# ACTIVITY:
Among the lines below, how many carry the string "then"? Reply with a number and nothing else.

# MATERIAL FOR THIS EXERCISE:
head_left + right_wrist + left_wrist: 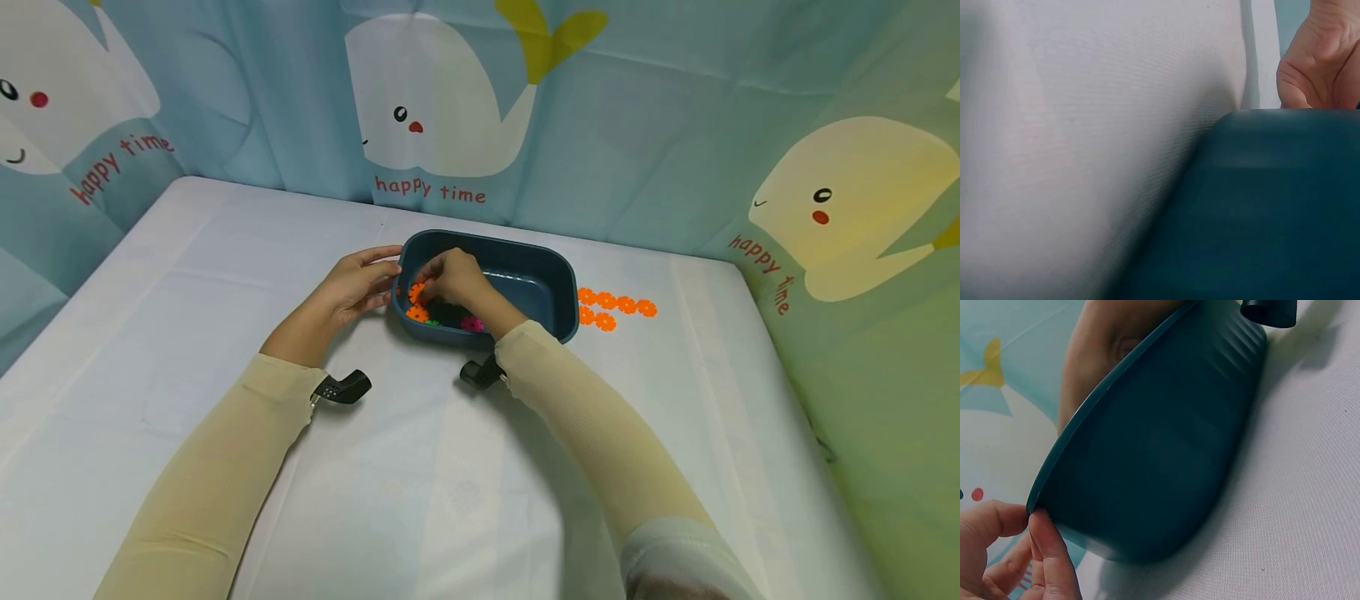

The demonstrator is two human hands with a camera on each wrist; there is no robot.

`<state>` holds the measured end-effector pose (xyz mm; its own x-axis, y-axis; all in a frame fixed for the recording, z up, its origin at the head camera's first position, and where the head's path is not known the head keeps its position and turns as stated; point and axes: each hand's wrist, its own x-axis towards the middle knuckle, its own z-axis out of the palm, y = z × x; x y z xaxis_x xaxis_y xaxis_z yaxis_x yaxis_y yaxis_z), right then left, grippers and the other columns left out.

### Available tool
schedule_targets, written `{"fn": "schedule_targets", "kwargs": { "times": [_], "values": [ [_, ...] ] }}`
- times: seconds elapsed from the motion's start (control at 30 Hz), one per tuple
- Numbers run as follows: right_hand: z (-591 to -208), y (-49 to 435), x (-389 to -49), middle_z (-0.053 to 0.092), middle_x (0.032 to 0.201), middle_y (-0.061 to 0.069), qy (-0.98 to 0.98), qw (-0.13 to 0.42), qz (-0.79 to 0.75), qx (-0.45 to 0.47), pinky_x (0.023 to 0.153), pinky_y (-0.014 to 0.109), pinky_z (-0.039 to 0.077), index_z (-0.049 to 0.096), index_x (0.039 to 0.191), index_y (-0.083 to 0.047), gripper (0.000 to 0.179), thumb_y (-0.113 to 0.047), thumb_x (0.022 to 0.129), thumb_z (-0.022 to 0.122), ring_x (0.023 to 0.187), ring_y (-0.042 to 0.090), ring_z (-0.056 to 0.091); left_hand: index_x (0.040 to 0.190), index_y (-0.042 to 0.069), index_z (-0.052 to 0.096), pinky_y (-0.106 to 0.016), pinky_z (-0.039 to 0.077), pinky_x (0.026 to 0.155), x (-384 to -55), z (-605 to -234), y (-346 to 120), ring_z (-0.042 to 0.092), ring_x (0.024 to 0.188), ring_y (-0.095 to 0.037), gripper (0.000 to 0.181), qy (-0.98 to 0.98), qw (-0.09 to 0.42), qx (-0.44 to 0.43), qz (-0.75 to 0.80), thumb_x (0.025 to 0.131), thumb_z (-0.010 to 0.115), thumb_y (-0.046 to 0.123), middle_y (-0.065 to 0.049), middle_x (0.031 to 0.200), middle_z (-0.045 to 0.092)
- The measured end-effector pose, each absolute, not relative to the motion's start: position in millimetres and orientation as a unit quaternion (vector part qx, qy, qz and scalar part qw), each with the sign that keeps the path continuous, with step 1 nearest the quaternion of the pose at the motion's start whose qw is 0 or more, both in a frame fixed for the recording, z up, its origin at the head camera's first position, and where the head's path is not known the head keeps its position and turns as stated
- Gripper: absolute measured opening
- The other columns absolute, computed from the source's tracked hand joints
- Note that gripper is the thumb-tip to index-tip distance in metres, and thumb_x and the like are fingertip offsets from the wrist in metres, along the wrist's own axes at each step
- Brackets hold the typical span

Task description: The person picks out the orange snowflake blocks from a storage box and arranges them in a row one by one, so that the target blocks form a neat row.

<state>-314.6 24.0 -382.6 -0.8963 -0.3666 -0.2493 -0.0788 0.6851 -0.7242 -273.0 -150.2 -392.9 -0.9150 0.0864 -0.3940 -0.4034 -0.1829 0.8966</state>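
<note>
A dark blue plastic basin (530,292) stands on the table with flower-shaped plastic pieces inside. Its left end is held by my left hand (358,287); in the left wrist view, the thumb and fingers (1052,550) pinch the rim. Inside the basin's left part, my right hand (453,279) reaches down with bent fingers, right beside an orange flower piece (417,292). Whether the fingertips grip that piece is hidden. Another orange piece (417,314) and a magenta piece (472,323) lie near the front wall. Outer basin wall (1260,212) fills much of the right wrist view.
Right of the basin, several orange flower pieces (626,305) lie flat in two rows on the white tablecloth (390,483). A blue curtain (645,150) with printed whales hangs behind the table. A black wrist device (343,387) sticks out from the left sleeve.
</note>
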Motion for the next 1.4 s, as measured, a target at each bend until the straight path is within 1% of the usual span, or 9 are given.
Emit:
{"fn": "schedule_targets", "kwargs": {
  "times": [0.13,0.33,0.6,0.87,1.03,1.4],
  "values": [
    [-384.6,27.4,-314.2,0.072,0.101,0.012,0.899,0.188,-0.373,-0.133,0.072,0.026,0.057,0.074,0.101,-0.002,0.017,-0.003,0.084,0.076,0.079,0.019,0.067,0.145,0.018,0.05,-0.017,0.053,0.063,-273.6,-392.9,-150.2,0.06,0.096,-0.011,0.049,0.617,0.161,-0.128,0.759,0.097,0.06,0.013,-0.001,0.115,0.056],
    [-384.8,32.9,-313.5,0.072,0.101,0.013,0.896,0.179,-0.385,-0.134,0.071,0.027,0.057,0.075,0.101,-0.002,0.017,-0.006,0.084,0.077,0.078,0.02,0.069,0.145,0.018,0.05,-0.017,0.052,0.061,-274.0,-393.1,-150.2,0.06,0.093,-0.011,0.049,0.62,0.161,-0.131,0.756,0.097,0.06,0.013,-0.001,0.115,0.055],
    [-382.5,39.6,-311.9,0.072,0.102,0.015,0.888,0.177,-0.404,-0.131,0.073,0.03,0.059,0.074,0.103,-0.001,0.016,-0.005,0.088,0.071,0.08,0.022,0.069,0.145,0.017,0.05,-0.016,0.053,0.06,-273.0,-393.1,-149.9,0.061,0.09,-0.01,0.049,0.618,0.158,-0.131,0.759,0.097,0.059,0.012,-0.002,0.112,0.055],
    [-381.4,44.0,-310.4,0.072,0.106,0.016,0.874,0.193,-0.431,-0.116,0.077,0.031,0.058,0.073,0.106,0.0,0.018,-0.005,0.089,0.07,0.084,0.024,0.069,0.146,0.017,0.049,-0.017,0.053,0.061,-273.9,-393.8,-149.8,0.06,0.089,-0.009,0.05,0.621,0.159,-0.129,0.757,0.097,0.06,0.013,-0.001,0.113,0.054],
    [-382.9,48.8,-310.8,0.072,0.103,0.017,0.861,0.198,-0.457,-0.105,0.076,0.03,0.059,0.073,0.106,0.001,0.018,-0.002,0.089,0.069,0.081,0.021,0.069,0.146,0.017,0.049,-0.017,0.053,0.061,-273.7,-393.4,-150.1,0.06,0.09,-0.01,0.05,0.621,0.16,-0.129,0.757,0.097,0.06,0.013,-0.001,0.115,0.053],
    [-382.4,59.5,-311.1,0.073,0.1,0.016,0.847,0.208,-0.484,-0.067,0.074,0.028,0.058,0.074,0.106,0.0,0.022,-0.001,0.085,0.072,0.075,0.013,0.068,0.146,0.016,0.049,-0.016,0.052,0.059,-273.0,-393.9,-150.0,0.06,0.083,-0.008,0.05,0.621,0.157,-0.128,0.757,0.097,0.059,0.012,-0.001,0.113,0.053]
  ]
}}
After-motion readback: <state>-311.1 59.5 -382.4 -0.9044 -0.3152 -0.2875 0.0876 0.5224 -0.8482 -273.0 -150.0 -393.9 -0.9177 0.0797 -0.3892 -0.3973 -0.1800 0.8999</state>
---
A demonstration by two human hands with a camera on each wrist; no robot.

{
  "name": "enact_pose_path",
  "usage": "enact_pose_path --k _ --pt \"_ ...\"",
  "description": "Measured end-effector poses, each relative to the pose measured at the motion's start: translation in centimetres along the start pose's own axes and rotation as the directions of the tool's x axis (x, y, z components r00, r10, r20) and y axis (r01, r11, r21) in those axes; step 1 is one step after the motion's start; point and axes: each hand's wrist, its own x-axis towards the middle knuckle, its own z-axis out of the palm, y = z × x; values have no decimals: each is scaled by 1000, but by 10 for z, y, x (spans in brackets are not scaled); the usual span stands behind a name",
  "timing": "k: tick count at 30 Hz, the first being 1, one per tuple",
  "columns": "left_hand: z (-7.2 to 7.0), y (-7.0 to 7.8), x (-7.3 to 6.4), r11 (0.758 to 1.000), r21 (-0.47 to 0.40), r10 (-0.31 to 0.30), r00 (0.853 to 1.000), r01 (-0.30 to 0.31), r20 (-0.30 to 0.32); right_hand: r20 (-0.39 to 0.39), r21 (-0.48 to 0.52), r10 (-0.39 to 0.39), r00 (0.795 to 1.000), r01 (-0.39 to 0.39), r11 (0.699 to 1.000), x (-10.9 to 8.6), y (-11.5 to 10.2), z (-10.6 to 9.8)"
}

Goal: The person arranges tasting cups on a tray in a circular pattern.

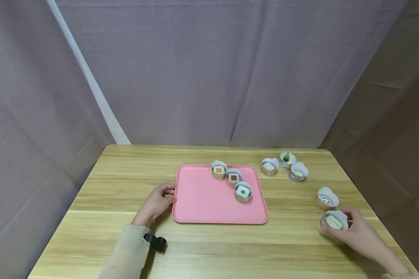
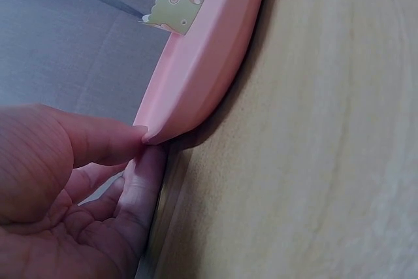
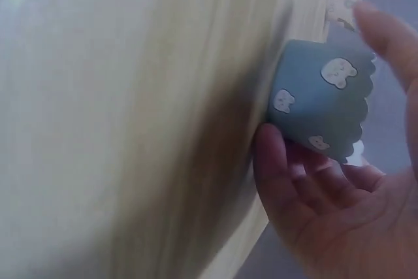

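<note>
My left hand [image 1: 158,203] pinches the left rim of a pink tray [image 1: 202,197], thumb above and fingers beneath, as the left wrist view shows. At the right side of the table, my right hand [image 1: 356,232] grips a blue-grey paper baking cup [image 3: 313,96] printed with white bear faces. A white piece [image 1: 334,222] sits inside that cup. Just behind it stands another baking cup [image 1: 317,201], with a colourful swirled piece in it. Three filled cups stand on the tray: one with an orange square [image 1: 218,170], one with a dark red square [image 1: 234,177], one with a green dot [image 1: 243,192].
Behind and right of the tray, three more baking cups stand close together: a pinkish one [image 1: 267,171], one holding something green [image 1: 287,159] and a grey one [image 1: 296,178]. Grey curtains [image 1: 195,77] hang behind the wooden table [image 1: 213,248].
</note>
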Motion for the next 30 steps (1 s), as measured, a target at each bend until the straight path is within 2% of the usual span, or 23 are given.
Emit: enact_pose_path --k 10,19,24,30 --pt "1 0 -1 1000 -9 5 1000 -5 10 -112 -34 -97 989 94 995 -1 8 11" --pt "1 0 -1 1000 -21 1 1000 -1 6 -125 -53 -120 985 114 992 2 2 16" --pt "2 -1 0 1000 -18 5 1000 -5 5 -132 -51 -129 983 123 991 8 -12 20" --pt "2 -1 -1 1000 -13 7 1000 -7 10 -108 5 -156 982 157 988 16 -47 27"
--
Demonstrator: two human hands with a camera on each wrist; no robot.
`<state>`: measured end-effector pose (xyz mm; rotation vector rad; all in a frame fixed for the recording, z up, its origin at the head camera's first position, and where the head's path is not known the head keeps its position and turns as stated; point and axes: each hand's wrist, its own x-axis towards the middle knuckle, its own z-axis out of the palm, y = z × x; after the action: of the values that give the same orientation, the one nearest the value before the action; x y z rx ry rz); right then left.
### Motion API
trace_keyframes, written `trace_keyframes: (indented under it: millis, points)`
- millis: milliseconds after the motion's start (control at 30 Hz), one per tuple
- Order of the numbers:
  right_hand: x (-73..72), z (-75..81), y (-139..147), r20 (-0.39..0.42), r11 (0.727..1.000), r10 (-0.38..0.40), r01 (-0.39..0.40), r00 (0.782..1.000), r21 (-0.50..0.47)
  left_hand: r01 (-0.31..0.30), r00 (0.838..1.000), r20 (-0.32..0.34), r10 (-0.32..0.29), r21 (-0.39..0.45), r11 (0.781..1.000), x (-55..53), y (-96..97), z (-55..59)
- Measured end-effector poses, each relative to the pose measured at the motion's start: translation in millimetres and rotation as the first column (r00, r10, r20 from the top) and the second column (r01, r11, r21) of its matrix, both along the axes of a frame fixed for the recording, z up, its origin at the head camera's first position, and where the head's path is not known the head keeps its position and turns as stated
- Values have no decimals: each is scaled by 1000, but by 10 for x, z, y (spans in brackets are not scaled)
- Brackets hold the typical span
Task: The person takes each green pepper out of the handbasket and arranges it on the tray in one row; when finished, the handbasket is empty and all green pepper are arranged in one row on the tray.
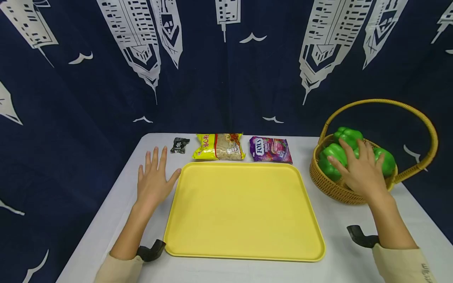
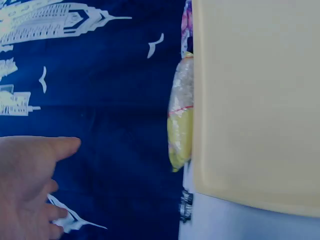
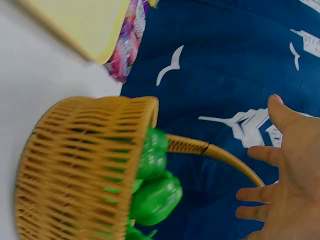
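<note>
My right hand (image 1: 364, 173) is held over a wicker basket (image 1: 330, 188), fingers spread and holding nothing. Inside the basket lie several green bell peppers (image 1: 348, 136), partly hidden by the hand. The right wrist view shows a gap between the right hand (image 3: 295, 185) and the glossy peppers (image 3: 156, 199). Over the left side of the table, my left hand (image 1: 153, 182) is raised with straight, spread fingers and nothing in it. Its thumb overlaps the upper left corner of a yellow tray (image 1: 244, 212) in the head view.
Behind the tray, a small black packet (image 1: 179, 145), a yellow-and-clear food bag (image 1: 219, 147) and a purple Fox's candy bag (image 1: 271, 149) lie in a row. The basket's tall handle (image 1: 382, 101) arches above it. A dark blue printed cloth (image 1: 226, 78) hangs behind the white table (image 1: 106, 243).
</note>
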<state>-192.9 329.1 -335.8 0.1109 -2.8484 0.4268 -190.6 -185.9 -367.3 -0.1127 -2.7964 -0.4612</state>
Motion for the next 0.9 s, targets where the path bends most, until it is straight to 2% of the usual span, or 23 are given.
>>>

# SOLUTION TO THE PROBLEM:
2